The Bangko Sentral ng Pilipinas (BSP) said it is improving its stress testing exercises to make it more granular to strain each bank’s risks or exposures.
The BSP in a report said it could be crucial to have a more granular review and assessment of the COVID-19 pandemic’s impact on individual banks. “This in turn will help guide any possible supervisory or resolution action,” it said.
The BSP has already made significant changes to the stress testing frameworks or “initial adjustments” as first response to the pandemic last year. But, it added – “(it) would benefit from further refinement.”

In conducting stress test exercises, the BSP said limitations include the quality and extent of granularity of data. “For instance, the information that we initially worked on are not the latest exposures, but we had to use the same just to get an indication of the potential impact of the scenarios that we are running,” said the BSP.
Some of the key challenges in mapping banks’ exposures to the conglomerates since the data available are some “years back” and “do not necessarily address the data requirements sufficient to conduct stress testing exercises.” By conglomerates, the BSP is referring to the top 20 conglomerates’ loans and investments including their subsidiaries and affiliates.
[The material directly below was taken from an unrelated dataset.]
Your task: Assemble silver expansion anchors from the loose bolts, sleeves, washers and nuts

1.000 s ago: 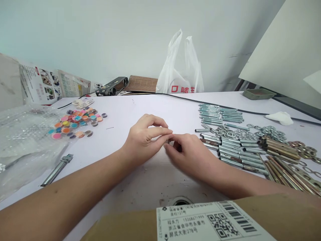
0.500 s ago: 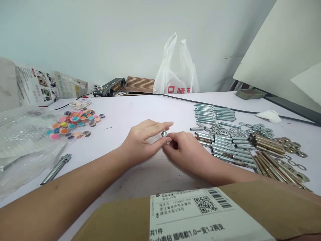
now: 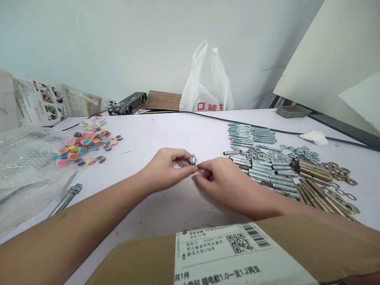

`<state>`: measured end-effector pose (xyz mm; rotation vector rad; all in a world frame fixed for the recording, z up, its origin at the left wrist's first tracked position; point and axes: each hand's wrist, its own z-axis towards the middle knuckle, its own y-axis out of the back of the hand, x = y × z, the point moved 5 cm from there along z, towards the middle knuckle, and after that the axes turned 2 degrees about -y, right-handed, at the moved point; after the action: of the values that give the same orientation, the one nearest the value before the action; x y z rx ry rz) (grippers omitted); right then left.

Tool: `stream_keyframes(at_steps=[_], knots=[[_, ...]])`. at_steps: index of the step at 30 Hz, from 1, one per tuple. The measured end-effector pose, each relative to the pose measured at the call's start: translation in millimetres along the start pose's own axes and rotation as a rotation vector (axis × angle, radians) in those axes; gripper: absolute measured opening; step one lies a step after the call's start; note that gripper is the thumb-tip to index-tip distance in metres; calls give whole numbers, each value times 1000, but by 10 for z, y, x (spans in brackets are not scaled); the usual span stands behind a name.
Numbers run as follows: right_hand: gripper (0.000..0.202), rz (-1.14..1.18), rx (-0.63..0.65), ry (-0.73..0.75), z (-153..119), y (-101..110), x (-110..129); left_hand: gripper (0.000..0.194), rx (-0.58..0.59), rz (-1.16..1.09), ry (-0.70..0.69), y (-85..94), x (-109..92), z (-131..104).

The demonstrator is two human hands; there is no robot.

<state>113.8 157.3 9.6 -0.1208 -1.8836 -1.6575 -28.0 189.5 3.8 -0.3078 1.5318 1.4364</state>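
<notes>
A big white bag (image 3: 204, 95) with red writing stands at the back of the white table (image 3: 142, 130). A brown mat (image 3: 163, 100) is left of it. Bright round bits (image 3: 73, 148) lie beside crinkly clear plastic (image 3: 32, 158). A green tray (image 3: 293, 112) sits back right. In front is a brown box (image 3: 139, 257) with a white label (image 3: 225, 257).

Beyond the fingers (image 3: 185, 171) rises a plain wall (image 3: 133, 47) of pale grey-green colour, which becomes more shadowed toward the right. Under the fingers spreads a white table (image 3: 148, 134), its far edge near this wall. Farther to their right, one large pale panel (image 3: 329, 55) shows a slanting edge. The light is soft.
</notes>
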Motion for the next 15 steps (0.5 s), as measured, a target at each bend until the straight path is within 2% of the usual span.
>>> stream_keyframes(at_steps=[3,5,7,9,12,15], knots=[[34,-160,89,23,-69,273,14,24,27,-24,30,-6,0,0],[37,-242,42,-2,-64,559,-96,23,31,-19,54,-8,14,-5],[39,-303,-29,-129,-24,863,-338,21,33,-17,69,-10,31,-8],[40,-394,-41,-323,21,1102,-664,21,38,-25,72,-14,42,-6],[33,-484,79,-508,84,1238,-1083,21,42,-34,80,-18,54,5],[31,-505,201,-576,133,1196,-1300,22,47,-48,92,-22,53,13]])
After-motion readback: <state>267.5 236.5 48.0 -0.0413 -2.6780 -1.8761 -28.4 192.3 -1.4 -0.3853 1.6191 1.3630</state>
The BSP uses stress test results to assess and manage banks’ potential and current risk exposures especially large lenders and domestic systematically important banks or banks that are too big to fail.
The BSP said stress tests under COVID-19 “can be most effective when authorities (such as the BSP) explain the objectives of these exercises and ensure that they are well-aligned with the way the results will be employed and shared with the banks and the public.”
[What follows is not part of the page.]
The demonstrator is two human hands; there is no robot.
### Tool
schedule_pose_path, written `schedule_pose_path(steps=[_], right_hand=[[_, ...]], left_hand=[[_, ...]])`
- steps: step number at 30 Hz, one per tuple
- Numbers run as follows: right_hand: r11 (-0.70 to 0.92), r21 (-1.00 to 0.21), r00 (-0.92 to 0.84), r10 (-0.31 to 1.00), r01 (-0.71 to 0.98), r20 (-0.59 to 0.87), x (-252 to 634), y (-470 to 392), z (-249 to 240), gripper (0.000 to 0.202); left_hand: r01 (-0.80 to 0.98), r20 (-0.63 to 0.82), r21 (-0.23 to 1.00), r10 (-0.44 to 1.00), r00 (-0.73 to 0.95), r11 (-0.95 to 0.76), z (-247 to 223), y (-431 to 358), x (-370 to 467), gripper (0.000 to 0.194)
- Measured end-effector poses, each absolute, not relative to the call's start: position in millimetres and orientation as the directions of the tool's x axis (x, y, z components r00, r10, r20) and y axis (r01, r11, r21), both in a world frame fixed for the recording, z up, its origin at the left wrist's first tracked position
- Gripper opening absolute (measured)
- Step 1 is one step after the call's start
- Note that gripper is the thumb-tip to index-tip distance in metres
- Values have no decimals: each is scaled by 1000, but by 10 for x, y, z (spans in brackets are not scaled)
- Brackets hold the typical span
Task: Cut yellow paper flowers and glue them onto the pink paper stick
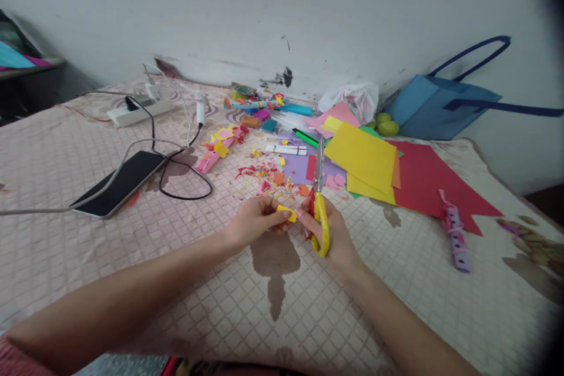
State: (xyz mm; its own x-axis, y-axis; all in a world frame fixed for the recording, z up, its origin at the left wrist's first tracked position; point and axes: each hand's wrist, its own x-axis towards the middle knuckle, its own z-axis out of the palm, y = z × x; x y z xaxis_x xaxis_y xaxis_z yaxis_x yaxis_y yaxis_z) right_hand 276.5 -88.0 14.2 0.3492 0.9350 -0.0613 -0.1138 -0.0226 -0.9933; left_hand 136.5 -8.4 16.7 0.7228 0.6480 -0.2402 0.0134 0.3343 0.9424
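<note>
Between thumb and fingers, my left hand [259, 222] pinches a small yellow paper piece [287, 214] above the patterned cloth. My right hand [328, 229] is wrapped round scissors [321, 205] with yellow and red handles, their closed-looking blades pointing away toward the wall. The right thumb and fingertips touch the right end of the yellow piece. Just beyond the hands lie colourful paper scraps [275, 178] and a purple sheet [297, 169].
Yellow sheets [363, 155] and a red sheet [432, 179] lie right, near a purple paper roll [457, 238] and a blue bag [436, 107]. Left are a black phone-like device [118, 182], cables, a power strip [141, 111] and a glue gun [200, 108].
</note>
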Motion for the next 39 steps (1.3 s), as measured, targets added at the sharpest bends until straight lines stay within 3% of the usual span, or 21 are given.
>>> schedule_pose_path(steps=[17, 23, 30, 39], right_hand=[[-13, -991, 336, 940, -130, -56, 2764, -876, 167, 26], [-8, -993, 352, 935, -120, -50, 2800, -869, 138, 29], [-3, -993, 360, 932, -116, -44, 2835, -868, 113, 28], [2, -994, 359, 933, -106, -37, 2863, -863, 103, 27]], left_hand=[[13, -278, 927, 664, 694, 375, 237, -118, 1363, 37], [3, -280, 922, 662, 695, 386, 252, -81, 1344, 25], [-15, -290, 898, 616, 732, 440, 240, -82, 1344, 31], [-8, -298, 877, 558, 775, 480, 223, -63, 1342, 24]])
The BSP, similar with all central banks, employ stress testing excercises to determine a bank’s health in terms of adequate capital and liquidity and the industry’s ability to withstand uncertainties and negative financial shocks.
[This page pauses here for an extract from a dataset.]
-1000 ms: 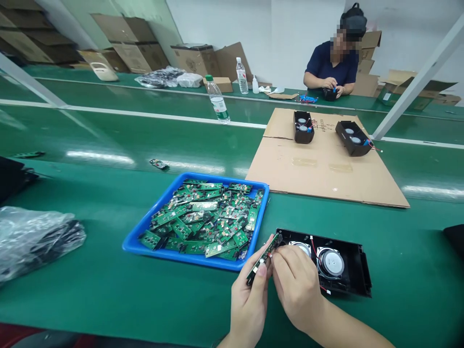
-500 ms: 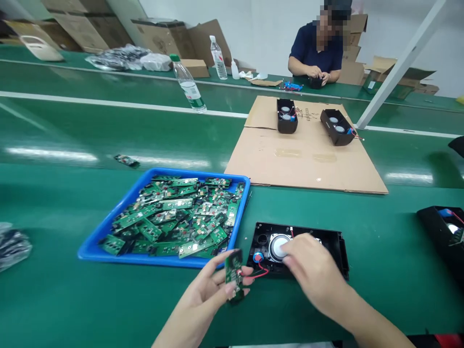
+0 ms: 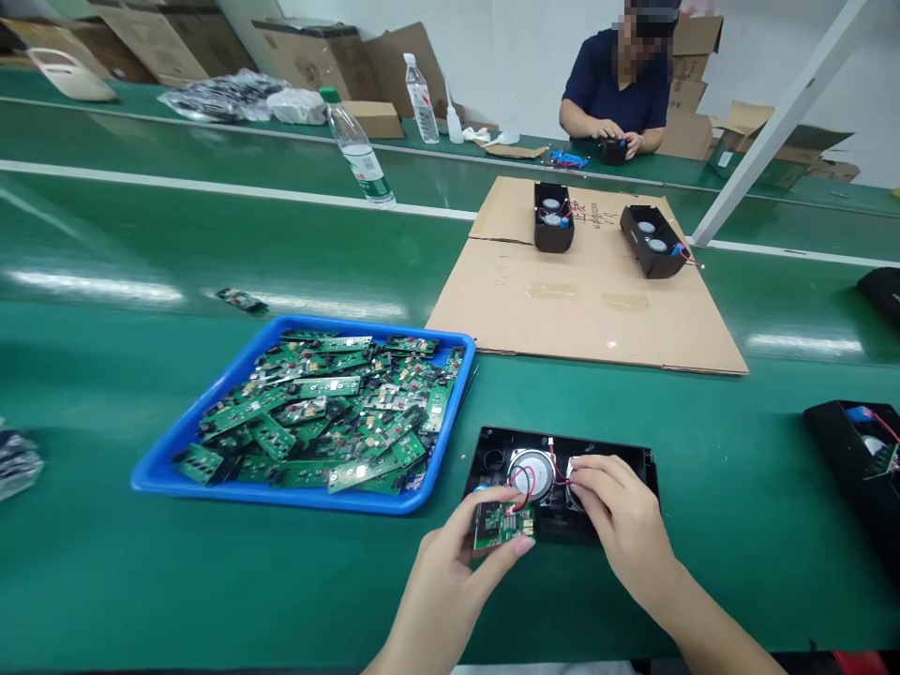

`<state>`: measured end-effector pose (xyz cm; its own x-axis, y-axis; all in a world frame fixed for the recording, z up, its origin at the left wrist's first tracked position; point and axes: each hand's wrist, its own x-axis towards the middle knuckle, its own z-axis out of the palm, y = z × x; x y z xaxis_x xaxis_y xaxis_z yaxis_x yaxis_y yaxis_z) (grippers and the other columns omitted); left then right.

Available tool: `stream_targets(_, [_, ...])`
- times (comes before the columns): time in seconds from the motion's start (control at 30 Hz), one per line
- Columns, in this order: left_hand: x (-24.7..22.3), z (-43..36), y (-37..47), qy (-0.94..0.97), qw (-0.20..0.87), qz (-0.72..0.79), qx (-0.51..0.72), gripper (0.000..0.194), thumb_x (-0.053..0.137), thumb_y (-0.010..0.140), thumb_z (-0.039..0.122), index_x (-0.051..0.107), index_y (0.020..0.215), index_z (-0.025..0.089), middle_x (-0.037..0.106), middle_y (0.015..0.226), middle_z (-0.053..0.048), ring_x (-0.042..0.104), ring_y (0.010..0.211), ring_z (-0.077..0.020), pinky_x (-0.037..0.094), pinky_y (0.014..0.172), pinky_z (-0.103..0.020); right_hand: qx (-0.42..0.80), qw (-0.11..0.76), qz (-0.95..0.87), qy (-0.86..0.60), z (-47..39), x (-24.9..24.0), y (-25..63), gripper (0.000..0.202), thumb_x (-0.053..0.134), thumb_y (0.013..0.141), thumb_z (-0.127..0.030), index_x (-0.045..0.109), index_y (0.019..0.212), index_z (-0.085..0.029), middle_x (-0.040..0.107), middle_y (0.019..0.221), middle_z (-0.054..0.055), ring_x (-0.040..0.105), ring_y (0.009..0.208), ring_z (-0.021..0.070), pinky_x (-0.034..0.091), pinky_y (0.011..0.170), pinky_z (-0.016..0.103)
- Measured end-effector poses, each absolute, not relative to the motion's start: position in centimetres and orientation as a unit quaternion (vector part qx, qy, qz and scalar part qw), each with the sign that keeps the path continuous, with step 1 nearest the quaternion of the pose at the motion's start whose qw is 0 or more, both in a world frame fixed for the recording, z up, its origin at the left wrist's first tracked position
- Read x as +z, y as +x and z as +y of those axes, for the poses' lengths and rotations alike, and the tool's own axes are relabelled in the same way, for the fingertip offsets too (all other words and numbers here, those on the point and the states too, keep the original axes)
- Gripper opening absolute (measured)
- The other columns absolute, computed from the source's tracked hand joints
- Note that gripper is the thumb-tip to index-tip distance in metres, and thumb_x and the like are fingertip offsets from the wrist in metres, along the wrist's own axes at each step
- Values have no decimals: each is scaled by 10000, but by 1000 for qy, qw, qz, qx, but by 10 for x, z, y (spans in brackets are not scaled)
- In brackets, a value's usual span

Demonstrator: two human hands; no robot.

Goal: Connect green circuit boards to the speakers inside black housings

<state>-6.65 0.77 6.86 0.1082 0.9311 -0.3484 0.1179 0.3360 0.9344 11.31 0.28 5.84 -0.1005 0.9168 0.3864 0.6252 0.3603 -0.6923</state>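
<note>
Passable over green counter between black speaker casing and right-edge housing; blocked left by blue tray.

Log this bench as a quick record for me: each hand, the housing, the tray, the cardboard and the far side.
Left hand: holding a circuit board
Right hand: fingertips at a speaker; whether they pinch anything is unclear
Black housing: open, two speakers inside, partly hidden by the hands
Blue tray: heaped with green boards
Cardboard sheet: bears two black speaker boxes
Far side: a person, hands on a small black item
</note>
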Motion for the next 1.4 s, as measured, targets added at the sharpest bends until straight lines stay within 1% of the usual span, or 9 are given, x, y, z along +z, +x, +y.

Results of these stress tests have been as expected since banks are already well-buffered even before the pandemic. “It is quite reassuring to note that capital and liquidity ratios of the banking system remain adequate under stress scenarios simulated in the BSP’s stress test exercises. Likewise, individual bank
ratios generally remain above minimum prudential requirements,” noted the BSP.
The BSP said it has been improving its financial surveillance tools and analysis techniques for “timely and proactive policy measures and supervisory actions relevant to the status or health of the financial system.”
The BSP is also preparing to develop and implement climate change stress testing exercises for banks. “(This is) an acknowledgment that financial institutions are exposed to significant impact from climate change. In particular, climate change could affect banks’ financial conditions through physical risk and transition risk,” it said.
Based on BSP’s stress tests, banks continue to show resilience to credit risk shocks, as well as market risks namely interest rate and foreign exchange risks.
The BSP implements the Uniform Stress Test Exercise and the Real Estate Stress Test, plus several surveillance and early warning systems.